Given information:
[Start of section]

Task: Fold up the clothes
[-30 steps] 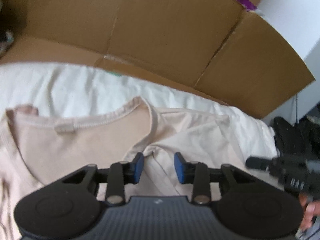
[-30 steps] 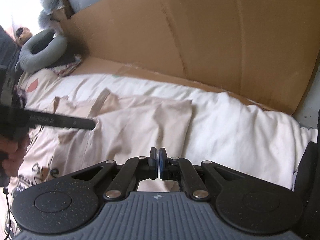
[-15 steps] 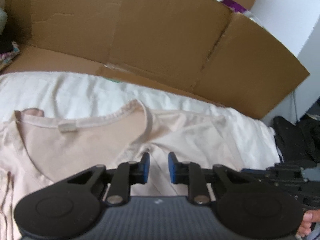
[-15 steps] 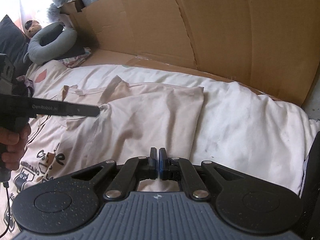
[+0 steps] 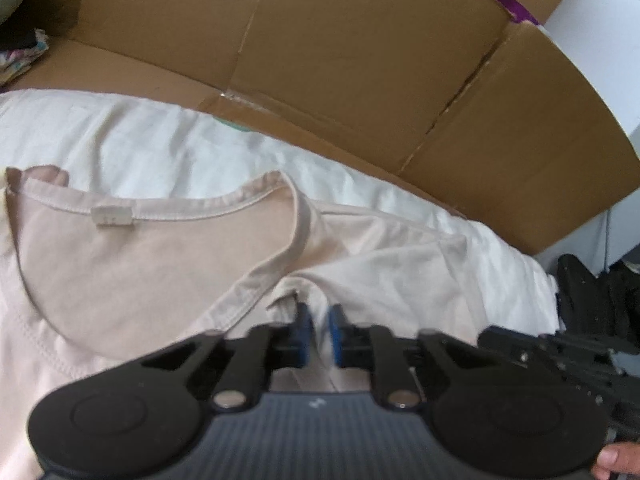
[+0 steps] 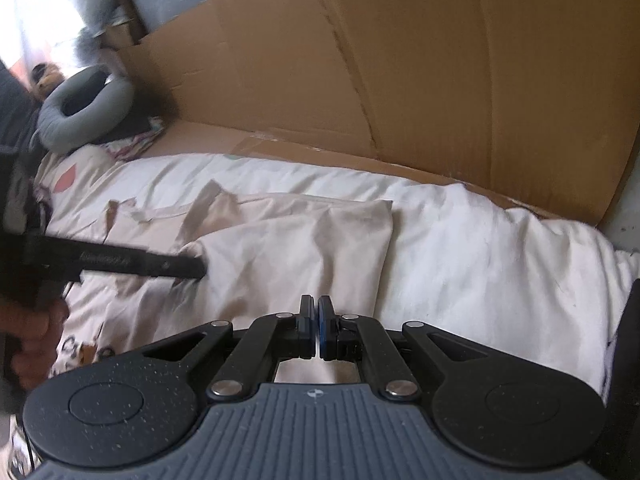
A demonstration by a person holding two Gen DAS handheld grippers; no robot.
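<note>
While the pale beige T-shirt (image 5: 120,272) lies spread on the white bedsheet (image 5: 120,140), I hold my left gripper (image 5: 319,330) low over it, just right of the neckline, and its jaws are pinched on a raised fold of the cloth near the shoulder, with the fabric bunched up between the blue pads (image 5: 301,334). The collar curves away to the left, and a small white label (image 5: 112,216) sits on its far edge. From my right side, the left gripper (image 6: 192,266) shows as a dark bar reaching in from the left, its tip buried in the gathered cloth, with my left hand (image 6: 36,344) behind it. My right gripper (image 6: 317,332) hangs at the near edge of the shirt, with its jaws pressed together; a strip of cloth shows just below them, but I cannot tell whether any of it is caught. The shirt's sleeve (image 6: 320,240) lies flat and folded over toward the right, its edge square against the sheet. A big brown cardboard sheet (image 6: 400,60) stands along the far side of the bed, and a grey neck pillow (image 6: 86,110) rests at the far left.
</note>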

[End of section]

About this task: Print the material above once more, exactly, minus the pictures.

Task response:
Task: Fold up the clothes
[-30 steps] 
[-30 steps] 
[-15 steps] 
[-15 steps] 
[+0 steps] 
[+0 steps] 
A demonstration by a person holding two Gen DAS handheld grippers; no robot.
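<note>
While the pale beige T-shirt (image 5: 120,272) lies spread on the white bedsheet (image 5: 120,140), I hold my left gripper (image 5: 319,330) low over it, just right of the neckline, and its jaws are pinched on a raised fold of the cloth near the shoulder, with the fabric bunched up between the blue pads (image 5: 301,334). The collar curves away to the left, and a small white label (image 5: 112,216) sits on its far edge. From my right side, the left gripper (image 6: 192,266) shows as a dark bar reaching in from the left, its tip buried in the gathered cloth, with my left hand (image 6: 36,344) behind it. My right gripper (image 6: 317,332) hangs at the near edge of the shirt, with its jaws pressed together; a strip of cloth shows just below them, but I cannot tell whether any of it is caught. The shirt's sleeve (image 6: 320,240) lies flat and folded over toward the right, its edge square against the sheet. A big brown cardboard sheet (image 6: 400,60) stands along the far side of the bed, and a grey neck pillow (image 6: 86,110) rests at the far left.
</note>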

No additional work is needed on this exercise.